N.D.: É importante dizer que neste momento a prática do Judo desportivo está condicionada e que não é permitido, aos escalões de formação, o contato físico generalizado que carateriza essa dimensão do Judo, nem tão pouco a competição nos moldes que conhecemos. Dito isto, paradoxalmente ou não, é a altura que mais recomendo a prática do Nihon den Kodokan Judo, nome completo da nossa arte marcial que inclui um grande número de atividades. Na sua génese o Judo (usando o termo popularmente simplificado) foi criado como método de educação eclética da população japonesa nas escolas com a sua vertente, física, estética, cultural, ética ou moral e de potenciação de um estado de saúde físico e mental, que contém uma infinidade de exercícios que estimulam o desenvolvimento de crianças e jovens num ambiente saudável, higiênico, seguro e moralmente estimulante. Esta crise é uma oportunidade de podermos mostrar a dimensão técnica e de defesa pessoal que dominamos, o condicionamento físico à imagem do crossfit e outras modalidades tão em voga, bem como a coordenação, equilíbrio, flexibilidade e mindfulness do Yoga. E tudo isto envolvido num ambiente de desafio moral, ético e filosófico que o judo estimula. Efetivamente apenas não poderemos fazer as lutas corpo a corpo de toda riqueza que o judo tem para oferecer. Na minha escola decidimos dar nome a esta forma de expressão do Judo que teve o meu cunho pessoal, CrossBudo, contudo todas as escolas têm propostas normalizadas pela Federação e respetivas Associações que nos dão a descobrir uma cereja em cima do bolo, que vem colmatar as necessidades de milhares de crianças em confinamento. Seremos uma mais valia para combater a hiperatividade, a desconcentração e falta de coordenação, mobilidade, bem como a autoestima e interação social, maleitas muito comuns deste longo confinamento. Se ainda não se sentirem convencidos, desafio-vos a verem os vídeos tutoriais da nossa Escola e das diversas propostas de prática para este período covid.

A responsabilidade social ocupa uma fatia generosa dos seus projetos. É uma missão que lhe é querida?

N.D.: Quando criei a Escola, tinha como leit motiv levar os mais profundos ensinamentos do Judo de forma pragmática, assim tornava-se imperativo ter um modelo que pudesse chegar a todos “chave na mão”. Ao longo da nossa atividade fomos confrontados com a dura realidade da desigualdade social, rapidamente percebemos que teríamos de explorar soluções de sustentabilidade para chegar a estas comunidades mais frágeis socialmente e que menos acesso tinha a esta prática. Desafiei as mais prestigiadas instituições de forma pioneira a apoiar o desporto e judo em particular e desta forma a entrar naquela que chamo a dimensão arco íris, quero com isto dizer, criar condições para que os menos favorecidos tenham condições similares de acesso esta prática transformadora. E assim a Fundação Gulbenkian, Fundação EDP, Jerónimo Martins bem como o Município de Lisboa deram-nos força para implementar algo experimental e inovador. Formar Campeões para a vida tornou-se assim uma missão mais completa e levou-nos a ser reconhecidos pela Fundação Nelson Mandela e a União Europeia de Judo. Passados mais de 11 anos o nosso projeto utópico hoje é uma realidade em 4 municípios chegando a um universo de cerca de 4000 crianças gratuitamente e no âmbito do seu percurso escolar.

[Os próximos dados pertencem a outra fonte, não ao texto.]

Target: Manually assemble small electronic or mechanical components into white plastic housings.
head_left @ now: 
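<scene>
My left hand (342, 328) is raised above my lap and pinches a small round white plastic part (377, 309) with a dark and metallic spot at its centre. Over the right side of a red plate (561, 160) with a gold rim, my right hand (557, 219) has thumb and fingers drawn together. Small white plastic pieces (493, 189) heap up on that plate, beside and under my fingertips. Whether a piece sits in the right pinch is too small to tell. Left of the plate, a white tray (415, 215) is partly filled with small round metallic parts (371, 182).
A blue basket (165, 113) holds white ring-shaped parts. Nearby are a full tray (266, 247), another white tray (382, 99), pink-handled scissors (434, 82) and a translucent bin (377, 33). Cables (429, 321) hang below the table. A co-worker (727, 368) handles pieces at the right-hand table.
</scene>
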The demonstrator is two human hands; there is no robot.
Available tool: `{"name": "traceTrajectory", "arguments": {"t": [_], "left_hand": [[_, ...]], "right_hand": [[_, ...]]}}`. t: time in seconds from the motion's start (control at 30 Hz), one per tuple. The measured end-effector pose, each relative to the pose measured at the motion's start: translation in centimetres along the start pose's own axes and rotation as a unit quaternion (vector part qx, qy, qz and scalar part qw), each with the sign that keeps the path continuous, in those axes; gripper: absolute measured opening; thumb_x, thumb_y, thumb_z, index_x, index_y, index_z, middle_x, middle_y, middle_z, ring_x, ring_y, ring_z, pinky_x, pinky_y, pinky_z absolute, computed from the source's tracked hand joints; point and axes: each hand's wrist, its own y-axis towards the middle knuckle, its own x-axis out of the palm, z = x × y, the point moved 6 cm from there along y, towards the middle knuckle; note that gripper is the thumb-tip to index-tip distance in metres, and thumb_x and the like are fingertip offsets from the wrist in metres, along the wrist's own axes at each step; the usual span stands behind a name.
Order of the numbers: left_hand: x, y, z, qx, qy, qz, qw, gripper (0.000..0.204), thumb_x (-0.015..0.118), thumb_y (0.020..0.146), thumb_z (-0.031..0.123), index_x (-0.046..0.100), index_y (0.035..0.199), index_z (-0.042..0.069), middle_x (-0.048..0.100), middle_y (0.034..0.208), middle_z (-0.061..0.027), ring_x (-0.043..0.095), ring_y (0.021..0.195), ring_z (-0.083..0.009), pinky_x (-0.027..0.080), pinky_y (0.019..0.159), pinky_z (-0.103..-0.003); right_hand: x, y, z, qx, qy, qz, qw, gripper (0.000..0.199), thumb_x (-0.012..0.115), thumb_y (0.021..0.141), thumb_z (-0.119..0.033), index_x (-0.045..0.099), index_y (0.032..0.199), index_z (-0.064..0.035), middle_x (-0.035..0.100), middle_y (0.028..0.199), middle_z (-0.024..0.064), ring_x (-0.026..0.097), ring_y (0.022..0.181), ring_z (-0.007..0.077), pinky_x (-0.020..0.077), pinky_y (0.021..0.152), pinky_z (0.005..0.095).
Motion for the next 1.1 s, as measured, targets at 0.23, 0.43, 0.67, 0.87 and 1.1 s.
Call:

 Se não fosse judoca, o que poderia ter sido o Nuno Delgado?

N.D.: Se não fosse judoca…. Não sei o que poderia ter sido, mas estou certo de que seria um formador, um educador. Essa é a energia que me move. Quero que a Escola seja verdadeiramente um espaço e uma comunidade que inspira campeões, não falo apenas do Desporto, as Artes também são fundamentais para se juntar as Ciências Naturais e Sociais que dominam os currículos e experiências dos nossos alunos. De certa forma vejo-me cada vez mais próximo desta função nesta fase de vida, sem nunca perder as minhas raízes judocas. O curso de desporto e arte que iniciámos no ano letivo passado, no agrupamento Azevedo Neves, com o apoio da Câmara Municipal da Amadora, teve a aprovação do Ministério da Educação e será um dos meus grandes desafios futuros. Conseguimos responder ao desafio do Senhor Ministro Tiago Brandão Rodrigues e ainda motivar o Senhor Secretário de Estado João Costa e a sua equipa a desbravar todas as barreiras administrativas para que em Portugal os alunos possam ter um ensino especializado em desporto desde o segundo ciclo.